In a statement on Tuesday, Palestinian Greek Orthodox Archbishop Atallah Hanna described the Supreme Court’s decision as “illegal and illegitimate,” adding “the seizure of the historic Jaffa Gate properties by extremist settler organizations is a new catastrophe for the Christians in this holy city.”

Jordan was right to decline an invitation to go to Israeli courts in order to overturn the enforced closure of Bab Al-Rahmah two months ago.

Wasfi Kailani, Director, Hashemite Fund for the Restoration of Al-Aqsa Mosque and the Dome of the Rock

The Higher Presidential Council for Church Affairs issued a statement noting its rejection of the decisions of the Israeli courts, which it called “instruments in the hands of the occupiers” aimed at perpetuating the occupation and empowering settlers.

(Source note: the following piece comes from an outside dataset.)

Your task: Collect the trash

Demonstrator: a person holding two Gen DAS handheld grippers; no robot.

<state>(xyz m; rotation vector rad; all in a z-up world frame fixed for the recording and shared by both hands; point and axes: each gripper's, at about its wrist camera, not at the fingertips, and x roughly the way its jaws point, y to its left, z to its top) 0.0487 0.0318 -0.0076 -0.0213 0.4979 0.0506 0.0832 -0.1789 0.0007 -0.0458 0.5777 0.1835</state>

The statement called for the protection of existing tenants and for a “popular movement to face up to the policies aimed at removing Palestinians from their city.”

Hanna Issa, the secretary-general of the Islamic-Christian Commission in Support of Jerusalem and Holy Sites, told Arab News that the Israeli court decisions were in violation of international humanitarian law, which considers East Jerusalem to be occupied territories.

“The Israeli high court has approved the decision of the central court, despite documented proof of forgeries and bribes that were used to reach the sale agreement. This is clearly an attempt to obliterate the Christian and Muslim Arab character of Jerusalem. Palestinians living in these buildings are protected tenants according to Jordanian law, which is applicable to Palestinians in Jerusalem.”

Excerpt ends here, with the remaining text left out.